Prompt: Would you transcribe word for word every line from the one containing "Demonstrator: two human" to the end of the data, both ends included, and leave out the rest?

Information provided:
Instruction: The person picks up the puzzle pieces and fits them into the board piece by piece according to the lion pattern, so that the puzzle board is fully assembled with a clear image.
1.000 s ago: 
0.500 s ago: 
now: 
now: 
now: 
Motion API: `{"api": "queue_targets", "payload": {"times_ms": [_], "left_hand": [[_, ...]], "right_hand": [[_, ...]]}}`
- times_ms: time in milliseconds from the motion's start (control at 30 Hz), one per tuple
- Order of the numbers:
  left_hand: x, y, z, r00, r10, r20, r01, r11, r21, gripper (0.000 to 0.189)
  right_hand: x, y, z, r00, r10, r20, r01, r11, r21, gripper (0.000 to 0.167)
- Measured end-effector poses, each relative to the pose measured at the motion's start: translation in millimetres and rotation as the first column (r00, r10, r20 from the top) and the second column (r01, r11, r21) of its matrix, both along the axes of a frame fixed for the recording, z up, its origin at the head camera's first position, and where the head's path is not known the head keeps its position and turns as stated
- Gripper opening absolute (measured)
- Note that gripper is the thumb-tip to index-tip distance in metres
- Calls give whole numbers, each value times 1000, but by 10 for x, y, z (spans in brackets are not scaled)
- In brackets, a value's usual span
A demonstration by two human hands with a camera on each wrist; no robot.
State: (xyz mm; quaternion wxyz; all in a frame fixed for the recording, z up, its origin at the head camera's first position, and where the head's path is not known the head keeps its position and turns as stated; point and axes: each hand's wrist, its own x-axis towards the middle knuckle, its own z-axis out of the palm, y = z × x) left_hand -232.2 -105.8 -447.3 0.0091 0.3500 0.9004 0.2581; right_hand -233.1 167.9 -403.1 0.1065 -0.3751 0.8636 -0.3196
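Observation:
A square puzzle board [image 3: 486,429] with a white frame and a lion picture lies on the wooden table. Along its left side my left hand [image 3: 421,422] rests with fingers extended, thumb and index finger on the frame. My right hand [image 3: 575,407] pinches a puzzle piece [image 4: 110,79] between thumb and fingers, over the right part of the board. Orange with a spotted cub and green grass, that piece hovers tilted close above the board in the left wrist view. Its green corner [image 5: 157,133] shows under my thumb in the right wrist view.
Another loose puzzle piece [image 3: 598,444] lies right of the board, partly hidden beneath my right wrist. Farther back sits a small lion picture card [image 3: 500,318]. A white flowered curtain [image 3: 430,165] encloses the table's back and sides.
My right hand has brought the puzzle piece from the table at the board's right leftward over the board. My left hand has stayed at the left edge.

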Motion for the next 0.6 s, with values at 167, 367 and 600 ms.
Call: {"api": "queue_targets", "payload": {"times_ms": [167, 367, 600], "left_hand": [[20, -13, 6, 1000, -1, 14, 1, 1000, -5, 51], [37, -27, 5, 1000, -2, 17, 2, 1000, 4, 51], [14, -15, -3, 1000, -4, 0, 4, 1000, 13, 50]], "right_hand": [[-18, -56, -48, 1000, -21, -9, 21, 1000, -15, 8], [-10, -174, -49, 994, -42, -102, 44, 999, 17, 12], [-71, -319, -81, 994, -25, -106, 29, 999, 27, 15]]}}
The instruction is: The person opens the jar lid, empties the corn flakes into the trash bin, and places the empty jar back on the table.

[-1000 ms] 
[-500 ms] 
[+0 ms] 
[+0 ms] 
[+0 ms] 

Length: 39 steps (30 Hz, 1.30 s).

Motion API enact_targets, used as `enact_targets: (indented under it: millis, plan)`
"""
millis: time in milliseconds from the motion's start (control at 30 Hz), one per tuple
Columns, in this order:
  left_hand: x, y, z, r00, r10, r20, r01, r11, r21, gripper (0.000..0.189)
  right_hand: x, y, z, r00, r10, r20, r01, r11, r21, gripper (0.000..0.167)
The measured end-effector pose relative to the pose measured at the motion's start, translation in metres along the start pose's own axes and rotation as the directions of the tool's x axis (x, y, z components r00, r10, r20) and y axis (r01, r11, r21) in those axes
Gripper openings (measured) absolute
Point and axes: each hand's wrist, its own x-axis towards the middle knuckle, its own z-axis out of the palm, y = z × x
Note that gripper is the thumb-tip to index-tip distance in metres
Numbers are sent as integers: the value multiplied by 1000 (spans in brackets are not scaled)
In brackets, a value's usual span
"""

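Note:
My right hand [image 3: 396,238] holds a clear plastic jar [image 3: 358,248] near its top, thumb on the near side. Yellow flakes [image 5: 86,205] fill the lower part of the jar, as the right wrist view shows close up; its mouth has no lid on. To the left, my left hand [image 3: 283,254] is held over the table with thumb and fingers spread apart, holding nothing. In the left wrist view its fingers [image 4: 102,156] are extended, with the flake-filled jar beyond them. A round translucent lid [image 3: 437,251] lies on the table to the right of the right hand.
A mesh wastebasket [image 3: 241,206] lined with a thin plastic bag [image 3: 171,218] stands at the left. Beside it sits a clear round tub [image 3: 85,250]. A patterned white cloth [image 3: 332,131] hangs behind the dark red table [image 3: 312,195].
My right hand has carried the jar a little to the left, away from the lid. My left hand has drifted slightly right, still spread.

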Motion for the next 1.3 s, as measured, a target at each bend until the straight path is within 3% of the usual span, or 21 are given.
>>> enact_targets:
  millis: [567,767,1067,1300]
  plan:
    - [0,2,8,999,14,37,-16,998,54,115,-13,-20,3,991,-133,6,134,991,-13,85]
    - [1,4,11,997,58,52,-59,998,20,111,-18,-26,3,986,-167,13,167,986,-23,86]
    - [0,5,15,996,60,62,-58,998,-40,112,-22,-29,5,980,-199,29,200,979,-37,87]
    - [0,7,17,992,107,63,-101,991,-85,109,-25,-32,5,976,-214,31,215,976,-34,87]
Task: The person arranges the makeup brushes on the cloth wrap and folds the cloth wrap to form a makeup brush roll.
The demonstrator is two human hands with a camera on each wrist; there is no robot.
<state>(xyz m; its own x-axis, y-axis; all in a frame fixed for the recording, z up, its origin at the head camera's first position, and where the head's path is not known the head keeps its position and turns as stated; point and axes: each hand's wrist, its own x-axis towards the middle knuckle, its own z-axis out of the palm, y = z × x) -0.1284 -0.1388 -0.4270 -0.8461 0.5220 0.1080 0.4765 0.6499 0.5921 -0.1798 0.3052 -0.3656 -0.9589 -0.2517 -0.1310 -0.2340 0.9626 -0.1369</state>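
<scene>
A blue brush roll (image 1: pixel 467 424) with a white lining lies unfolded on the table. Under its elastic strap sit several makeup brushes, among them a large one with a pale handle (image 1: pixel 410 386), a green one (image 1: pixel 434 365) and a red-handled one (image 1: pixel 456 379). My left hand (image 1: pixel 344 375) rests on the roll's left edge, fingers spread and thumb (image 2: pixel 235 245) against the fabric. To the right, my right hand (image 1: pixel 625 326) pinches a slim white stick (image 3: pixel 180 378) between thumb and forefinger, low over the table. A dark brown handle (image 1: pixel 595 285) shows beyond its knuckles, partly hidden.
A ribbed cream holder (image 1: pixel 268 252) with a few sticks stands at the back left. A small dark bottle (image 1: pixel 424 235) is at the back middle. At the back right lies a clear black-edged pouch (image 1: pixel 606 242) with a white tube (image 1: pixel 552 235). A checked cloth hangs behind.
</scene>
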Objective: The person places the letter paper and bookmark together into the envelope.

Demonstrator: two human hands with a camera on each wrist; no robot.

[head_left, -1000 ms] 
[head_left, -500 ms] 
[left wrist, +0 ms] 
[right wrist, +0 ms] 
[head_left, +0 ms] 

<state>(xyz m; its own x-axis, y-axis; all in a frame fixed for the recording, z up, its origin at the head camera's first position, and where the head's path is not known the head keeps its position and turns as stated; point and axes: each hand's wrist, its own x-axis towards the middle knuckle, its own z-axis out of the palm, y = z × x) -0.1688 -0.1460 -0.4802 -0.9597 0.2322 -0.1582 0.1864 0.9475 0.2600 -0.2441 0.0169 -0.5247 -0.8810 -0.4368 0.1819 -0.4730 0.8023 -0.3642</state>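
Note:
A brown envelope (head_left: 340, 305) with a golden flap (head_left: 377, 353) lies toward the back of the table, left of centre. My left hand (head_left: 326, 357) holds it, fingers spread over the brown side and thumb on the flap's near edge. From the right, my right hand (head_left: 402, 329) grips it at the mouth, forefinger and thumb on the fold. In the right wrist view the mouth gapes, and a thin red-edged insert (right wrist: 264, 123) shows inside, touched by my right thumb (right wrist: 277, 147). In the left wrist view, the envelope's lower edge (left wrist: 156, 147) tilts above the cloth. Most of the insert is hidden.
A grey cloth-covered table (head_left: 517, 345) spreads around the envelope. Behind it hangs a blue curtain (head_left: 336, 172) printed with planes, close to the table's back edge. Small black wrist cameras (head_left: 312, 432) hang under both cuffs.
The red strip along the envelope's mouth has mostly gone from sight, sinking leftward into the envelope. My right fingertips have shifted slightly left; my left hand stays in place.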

Completed task:
Demonstrator: two human hands with a camera on each wrist; no robot.

[head_left, -1000 ms] 
[head_left, -500 ms] 
[left wrist, +0 ms] 
[right wrist, +0 ms] 
[head_left, +0 ms] 

<state>(xyz m; its own x-axis, y-axis; all in a frame fixed for the recording, z up, its origin at the head camera's first position, and where the head's path is not known the head keeps its position and turns as stated; point and axes: each hand's wrist, its own x-axis towards the middle knuckle, its own z-axis out of the palm, y = z × x) -0.1688 -0.1460 -0.4802 -0.9597 0.2322 -0.1582 0.1864 0.9475 0.2600 -0.2441 0.0169 -0.5247 -0.8810 -0.4368 0.1819 -0.4730 0.8023 -0.3642</state>
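Note:
A brown envelope (head_left: 340, 305) with a golden flap (head_left: 377, 353) lies toward the back of the table, left of centre. My left hand (head_left: 326, 357) holds it, fingers spread over the brown side and thumb on the flap's near edge. From the right, my right hand (head_left: 402, 329) grips it at the mouth, forefinger and thumb on the fold. In the right wrist view the mouth gapes, and a thin red-edged insert (right wrist: 264, 123) shows inside, touched by my right thumb (right wrist: 277, 147). In the left wrist view, the envelope's lower edge (left wrist: 156, 147) tilts above the cloth. Most of the insert is hidden.
A grey cloth-covered table (head_left: 517, 345) spreads around the envelope. Behind it hangs a blue curtain (head_left: 336, 172) printed with planes, close to the table's back edge. Small black wrist cameras (head_left: 312, 432) hang under both cuffs.
The red strip along the envelope's mouth has mostly gone from sight, sinking leftward into the envelope. My right fingertips have shifted slightly left; my left hand stays in place.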

No further output is needed for this exercise.